Find the word "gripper" in the material below and gather every line that contains it.
+---+
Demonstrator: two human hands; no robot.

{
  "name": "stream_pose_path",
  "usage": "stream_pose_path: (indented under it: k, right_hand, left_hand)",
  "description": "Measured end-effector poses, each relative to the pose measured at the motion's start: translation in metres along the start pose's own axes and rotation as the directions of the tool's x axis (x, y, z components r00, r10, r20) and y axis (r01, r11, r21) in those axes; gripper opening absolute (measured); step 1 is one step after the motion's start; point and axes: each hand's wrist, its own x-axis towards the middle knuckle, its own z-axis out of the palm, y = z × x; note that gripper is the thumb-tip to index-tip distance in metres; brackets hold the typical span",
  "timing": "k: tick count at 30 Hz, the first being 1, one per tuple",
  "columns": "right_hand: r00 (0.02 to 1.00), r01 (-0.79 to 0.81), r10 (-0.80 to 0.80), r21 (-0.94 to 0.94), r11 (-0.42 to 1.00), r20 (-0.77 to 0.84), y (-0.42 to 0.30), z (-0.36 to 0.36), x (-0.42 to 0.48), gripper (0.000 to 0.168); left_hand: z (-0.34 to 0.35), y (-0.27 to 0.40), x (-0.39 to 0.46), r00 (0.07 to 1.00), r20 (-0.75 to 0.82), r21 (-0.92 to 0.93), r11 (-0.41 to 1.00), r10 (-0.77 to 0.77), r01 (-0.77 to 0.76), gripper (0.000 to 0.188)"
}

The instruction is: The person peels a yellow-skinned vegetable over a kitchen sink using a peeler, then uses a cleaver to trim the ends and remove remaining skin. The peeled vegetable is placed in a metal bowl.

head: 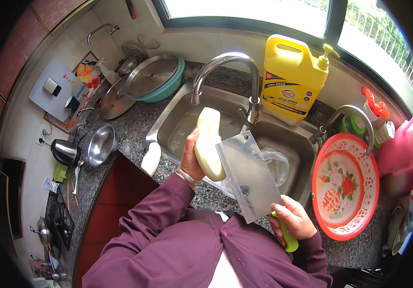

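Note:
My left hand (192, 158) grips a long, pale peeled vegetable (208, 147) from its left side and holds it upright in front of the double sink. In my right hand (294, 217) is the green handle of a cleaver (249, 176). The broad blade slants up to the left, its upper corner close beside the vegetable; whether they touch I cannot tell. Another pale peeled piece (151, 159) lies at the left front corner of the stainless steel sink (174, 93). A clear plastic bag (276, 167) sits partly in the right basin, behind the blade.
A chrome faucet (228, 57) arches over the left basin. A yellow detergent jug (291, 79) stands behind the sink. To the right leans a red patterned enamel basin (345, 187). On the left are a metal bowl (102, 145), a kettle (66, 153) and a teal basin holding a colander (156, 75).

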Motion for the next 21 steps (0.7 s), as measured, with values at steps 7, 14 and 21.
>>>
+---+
__Task response__:
  "description": "Measured end-effector poses, each relative to the pose measured at the motion's start: translation in metres along the start pose's own axes and rotation as the directions of the tool's x axis (x, y, z components r00, r10, r20) and y axis (r01, r11, r21) in those axes; gripper opening absolute (measured); step 1 is one step after the motion's start; point and axes: each hand's wrist, its own x-axis towards the middle knuckle, its own z-axis out of the palm, y = z × x; note that gripper is the thumb-tip to index-tip distance in metres; brackets hold the typical span",
  "columns": "right_hand: r00 (0.02 to 1.00), r01 (-0.79 to 0.81), r10 (-0.80 to 0.80), r21 (-0.94 to 0.94), r11 (-0.42 to 1.00), r20 (-0.77 to 0.84), y (-0.42 to 0.30), z (-0.36 to 0.36), x (-0.42 to 0.48), gripper (0.000 to 0.168); left_hand: z (-0.34 to 0.35), y (-0.27 to 0.40), x (-0.39 to 0.46), r00 (0.07 to 1.00), r20 (-0.75 to 0.82), r21 (-0.92 to 0.93), r11 (-0.41 to 1.00), r10 (-0.77 to 0.77), r01 (-0.77 to 0.76), gripper (0.000 to 0.188)"

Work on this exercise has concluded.